Now, after 35 years, learning, observing, thinking, making and showing, I have been offered the opportunity to create a work for the bicentennial of our greatest president - some say our greatest American - and his era. I told Welz Kaufman, the director of the Ravinia Festival which is commissioning this work, that I was going to "lead with my heart in the creation of this piece." I come here today with some excerpts from my first attempt at grappling with this problem, more precisely with grappling with history in the first of my Lincoln works called Serenade/The Proposition.
And here is another obstacle: If I accept even one element of conventional narrative such as having a performer identified as "Lincoln," what then?
And here I stop and say that my company is multi-racial, multi-ethnic. This is the result of a concerted effort on my part. Arnie Zane my co-founder and I decided long ago that we wanted to create a company, an environment, reflective of the world we wanted to live in, not the world as it exists. By this we meant that people would not be limited by their gender, race or ethnicity, in what they danced, how they danced or with whom they danced. We've had some success over the years in achieving color and gender blind casting so if I have decided to designate a Lincoln character, is he male or female? Is he a black or a white man?

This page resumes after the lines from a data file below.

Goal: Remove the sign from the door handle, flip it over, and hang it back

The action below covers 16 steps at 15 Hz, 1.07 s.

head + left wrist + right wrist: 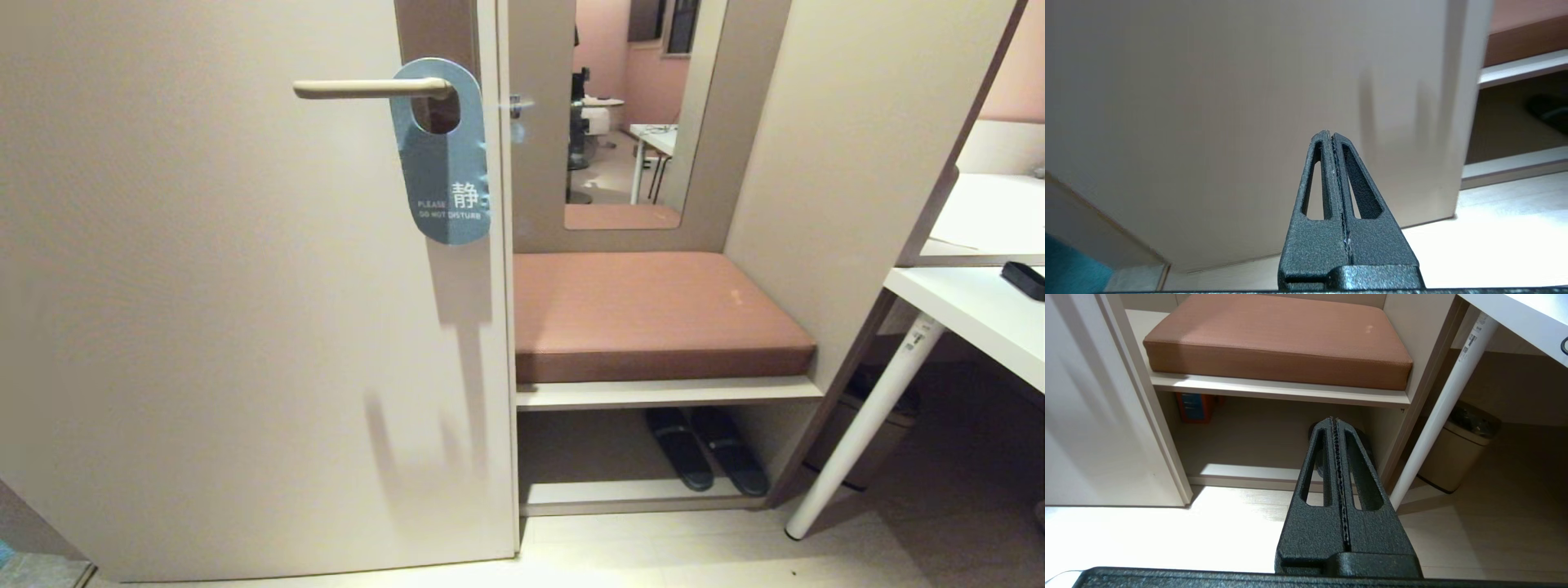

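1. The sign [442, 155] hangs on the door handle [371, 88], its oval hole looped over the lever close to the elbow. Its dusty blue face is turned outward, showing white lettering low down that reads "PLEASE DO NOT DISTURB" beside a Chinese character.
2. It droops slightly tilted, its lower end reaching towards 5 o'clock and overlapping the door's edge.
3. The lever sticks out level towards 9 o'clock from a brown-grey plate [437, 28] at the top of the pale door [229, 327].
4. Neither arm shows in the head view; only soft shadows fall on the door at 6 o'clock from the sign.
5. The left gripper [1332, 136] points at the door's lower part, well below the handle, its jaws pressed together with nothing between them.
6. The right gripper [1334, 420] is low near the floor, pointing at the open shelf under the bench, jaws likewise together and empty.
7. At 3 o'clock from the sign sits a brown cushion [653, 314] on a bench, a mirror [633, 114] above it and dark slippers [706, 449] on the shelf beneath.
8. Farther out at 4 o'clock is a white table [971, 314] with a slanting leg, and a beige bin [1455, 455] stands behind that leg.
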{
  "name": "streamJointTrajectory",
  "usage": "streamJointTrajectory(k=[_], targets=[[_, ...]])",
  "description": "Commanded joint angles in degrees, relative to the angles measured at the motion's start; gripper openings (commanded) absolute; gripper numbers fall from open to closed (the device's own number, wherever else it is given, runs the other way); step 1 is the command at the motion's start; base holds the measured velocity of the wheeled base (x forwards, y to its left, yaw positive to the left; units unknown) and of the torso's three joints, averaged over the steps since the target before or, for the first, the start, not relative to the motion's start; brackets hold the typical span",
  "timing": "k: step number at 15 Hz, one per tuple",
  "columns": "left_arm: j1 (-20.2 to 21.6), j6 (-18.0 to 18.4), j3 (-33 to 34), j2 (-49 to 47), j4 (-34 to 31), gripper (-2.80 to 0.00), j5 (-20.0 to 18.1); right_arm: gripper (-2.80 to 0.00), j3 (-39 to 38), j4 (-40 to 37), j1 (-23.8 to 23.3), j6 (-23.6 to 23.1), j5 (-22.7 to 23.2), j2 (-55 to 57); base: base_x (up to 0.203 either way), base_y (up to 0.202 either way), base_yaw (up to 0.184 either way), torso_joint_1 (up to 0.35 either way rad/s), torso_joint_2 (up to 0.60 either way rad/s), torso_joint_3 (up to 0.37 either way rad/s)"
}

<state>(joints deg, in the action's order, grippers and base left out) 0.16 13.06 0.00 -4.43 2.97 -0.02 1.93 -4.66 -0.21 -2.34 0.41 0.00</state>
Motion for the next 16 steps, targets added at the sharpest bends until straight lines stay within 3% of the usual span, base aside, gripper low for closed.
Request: streamJointTrajectory(k=[1, 6, 14, 16], targets=[[0.02, 0.12, 0.00, 2.74, -0.32, -2.80, -1.41, -2.80, 0.01, 0.00, 0.03, -0.03, 0.02, 0.00, 0.000, 0.000, 0.000, 0.000, 0.00, 0.000], [-0.04, -0.19, 0.00, 4.43, -0.60, -2.80, -2.27, -2.80, 0.01, 0.00, 0.03, -0.03, 0.02, 0.00, 0.000, 0.000, 0.000, 0.000, 0.00, 0.000], [-0.07, -7.93, 0.00, 4.35, -2.83, -2.80, -0.62, -2.80, 0.01, -0.09, 0.03, -0.03, 0.08, 0.00, 0.000, 0.000, 0.000, 0.000, 0.00, 0.000], [-0.07, -8.05, 0.00, 4.35, -2.79, -2.80, -0.42, -2.80, 0.01, 0.00, 0.03, -0.03, 0.02, 0.00, 0.000, 0.000, 0.000, 0.000, 0.00, 0.000]])
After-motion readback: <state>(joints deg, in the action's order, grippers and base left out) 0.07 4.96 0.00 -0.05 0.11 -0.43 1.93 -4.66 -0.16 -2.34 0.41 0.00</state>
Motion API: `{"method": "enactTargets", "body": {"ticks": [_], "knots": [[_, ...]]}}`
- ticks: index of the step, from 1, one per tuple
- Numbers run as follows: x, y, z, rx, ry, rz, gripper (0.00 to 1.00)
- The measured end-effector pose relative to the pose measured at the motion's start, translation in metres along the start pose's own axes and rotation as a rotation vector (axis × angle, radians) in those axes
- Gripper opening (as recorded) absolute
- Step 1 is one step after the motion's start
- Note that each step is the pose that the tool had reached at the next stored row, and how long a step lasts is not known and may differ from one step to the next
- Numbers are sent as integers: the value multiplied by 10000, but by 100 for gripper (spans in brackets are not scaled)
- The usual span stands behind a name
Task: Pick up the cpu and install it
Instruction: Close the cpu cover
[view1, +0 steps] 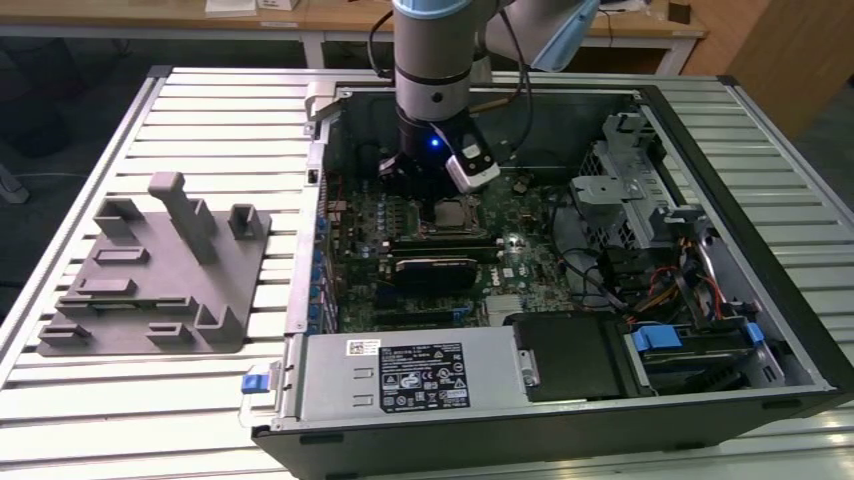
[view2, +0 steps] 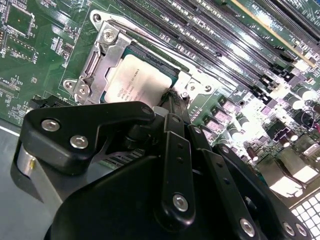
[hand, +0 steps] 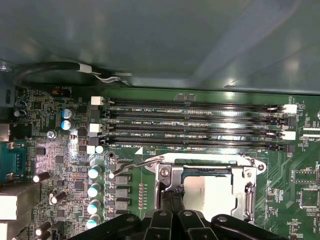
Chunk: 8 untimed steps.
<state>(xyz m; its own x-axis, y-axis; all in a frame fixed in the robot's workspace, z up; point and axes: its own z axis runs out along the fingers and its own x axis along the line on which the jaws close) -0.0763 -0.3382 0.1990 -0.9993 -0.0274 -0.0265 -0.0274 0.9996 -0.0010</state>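
The cpu (view2: 137, 80) lies flat in the motherboard socket, its pale silver top showing through the metal frame (view2: 107, 52). In the first wrist view the cpu (hand: 210, 192) sits inside the frame (hand: 167, 175), and a thin wire lever (hand: 127, 167) stands out beside it. My gripper (view2: 172, 100) is shut, its black fingertips together at the socket's edge, right beside the cpu, with nothing visible between them. From outside, the gripper (view1: 427, 185) hangs low inside the open computer case, just above the socket (view1: 451, 212).
Memory slots (hand: 195, 125) run alongside the socket. A grey plastic fixture (view1: 154, 270) with upright posts lies on the slatted table at the exterior view's left. Inside the case are a power supply (view1: 400, 375), a drive cage (view1: 627, 170) and loose cables (view1: 654, 290).
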Motion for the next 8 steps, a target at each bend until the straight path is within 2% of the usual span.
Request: {"method": "enactTargets", "body": {"ticks": [8], "knots": [[25,1,1,-1,-1,-1,11]]}}
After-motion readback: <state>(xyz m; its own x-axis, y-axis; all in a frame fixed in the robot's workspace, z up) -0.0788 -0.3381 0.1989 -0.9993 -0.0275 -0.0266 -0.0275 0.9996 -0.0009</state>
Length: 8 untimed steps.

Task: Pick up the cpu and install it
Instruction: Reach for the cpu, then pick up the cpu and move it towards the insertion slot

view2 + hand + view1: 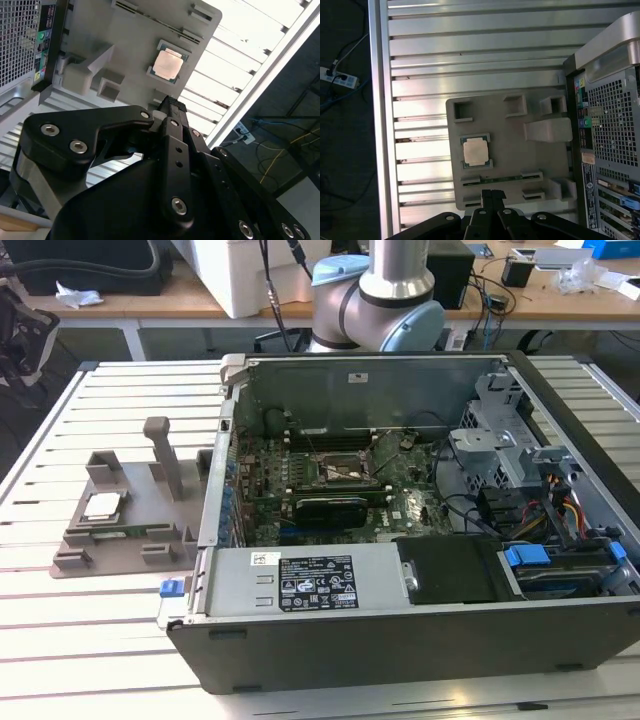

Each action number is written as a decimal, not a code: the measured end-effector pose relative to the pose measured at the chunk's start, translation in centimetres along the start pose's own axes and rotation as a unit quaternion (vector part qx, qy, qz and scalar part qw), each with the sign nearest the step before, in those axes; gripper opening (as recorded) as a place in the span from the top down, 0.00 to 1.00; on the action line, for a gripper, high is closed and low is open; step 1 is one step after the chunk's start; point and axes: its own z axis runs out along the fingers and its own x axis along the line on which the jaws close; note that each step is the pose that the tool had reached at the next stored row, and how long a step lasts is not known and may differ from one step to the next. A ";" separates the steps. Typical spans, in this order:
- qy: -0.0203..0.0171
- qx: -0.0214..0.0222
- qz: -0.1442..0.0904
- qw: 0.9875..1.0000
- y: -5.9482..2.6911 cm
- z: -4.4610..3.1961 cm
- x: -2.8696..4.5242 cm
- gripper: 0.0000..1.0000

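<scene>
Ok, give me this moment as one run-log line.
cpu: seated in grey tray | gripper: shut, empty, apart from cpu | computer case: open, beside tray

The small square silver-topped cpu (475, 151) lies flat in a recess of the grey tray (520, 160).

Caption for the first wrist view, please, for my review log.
Shut pincer poised above the grey tray, the silver chip lying in its recess, computer case alongside.
</scene>
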 end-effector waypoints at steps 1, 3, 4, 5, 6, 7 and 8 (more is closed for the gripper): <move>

Normally, I would push such concern aside and look for the most counter-intuitive choice. However, in a work that strives to reach a wide and varied audience, I might possibly be undermining the role of the protagonist in his vital function as an emotional center thru which the audience experiences the proceedings.
I might end up confusing and even alienating that audience. How much of this protagonist's personal life is germane to the project? What about Mr. Lincoln's racial feelings? What about his sexuality? What about Marie Todd and the four boys? What about his religious feelings? All the stuff of biography, all fascinating, but a veritable tar pit as one tries to do what dance does best: suggest, demonstrate thru space and gesture. But still, I am undecided.
The first formal choice I made as a way of bridging the gap between the abstraction of our dance-language and our subject, the man and his era was to use Lincoln's language, sometimes folksy, with biblical cadences or Shakespearean in its use of metaphor. This would be the ground on which we stand, or more accurately, dance.
Some time back in my process I thought the correct way around these problems was to discontinue trying to represent the narrative on stage, but - instead - abstract the feelings we, and most importantly I, have about this man and his time.
Yes, abstract the feelings. It was in this way, I thought, I could make the work I believe needs to be made. A work that answers the question what does Lincoln and his time reveal to us about ourselves? But are feelings enough? What about the ideas? And this is the biggest problem.
Aha! I thought... if I could just capture the flavor of a time with one or two of its truly big questions, then my alert contemporary audience would see our faults and strengths in this reflection and how far we have traveled or not... And this is where the study of history with all its fascination becomes my inspiration and my opponent. What were the "big questions" of that time available and relevant to us now?
• The power and reach of the president and of an ever more centralized government?
• Human rights and our founding documents?
• Slavery, race as litmus tests for these documents in a racially traumatized tradition?
• Who and what is a citizen and what are their rights and privileges?
• American exceptionalism?
And how - without it becoming a history lesson, a lecture - can these questions truly be art, not scholarship, and a mirror to us now? What should this work do? Of course as was true for the ancient Greeks, catharsis is always our goal, and what is catharsis? To stimulate and transport and yet to bring us back to the hard truth of our situation and ourselves.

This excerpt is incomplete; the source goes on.